Proibir a pesca, transporte, armazenamento e comercialização não vai resolver o problema da escassez dos peixes nos rios mato-grossenses. Essa medida só traz problemas como a miséria e fome para essas famílias trabalhadoras e o empobrecimento econômico e cultural do nosso povo. Deveríamos, neste momento, estar em discussões de como incentivar e fortalecer a pesca artesanal como profissão para preservar nossos rios, e não o contrário. É inadmissível que o poder público e os representantes do povo estejam trabalhando contra ele, extinguindo uma atividade totalmente sustentável.
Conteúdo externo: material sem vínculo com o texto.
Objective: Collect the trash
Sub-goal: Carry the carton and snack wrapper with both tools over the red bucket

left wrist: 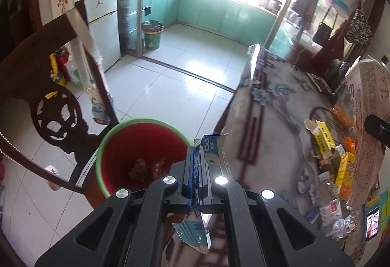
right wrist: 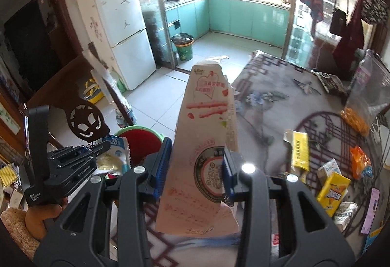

De toda forma, a previsão é que essa lei só passe a valer em 2024. Até lá, continuarei em diálogo com o Ministério da Pesca e Aquicultura – o qual já divulgou nota técnica classificando o Transporte Zero como de alto impacto e dando parecer de posição contrária ao projeto e ao substitutivo -, com parlamentares do estado contrários a esse PL, com representantes da sociedade civil e lideranças dos pescadores, para que juntos, tomemos as medidas cabíveis e judicializemos essa proposta, pois entendemos que ela é inconstitucional e não pode ser implementada.
O recado que deixo aos ribeirinhos e a toda população mato-grossense que apoia a causa dos pescadores é para que não desanimem. Perdemos uma batalha, mas não a guerra. Estamos trabalhando em conjunto para que a vida e a sobrevivência do povo pesqueiro não seja destruída por uma caneta desumana do governador. Tenham certeza de que vamos entrar na justiça contra esse projeto de lei absurdo e teremos uma luta boa pela frente.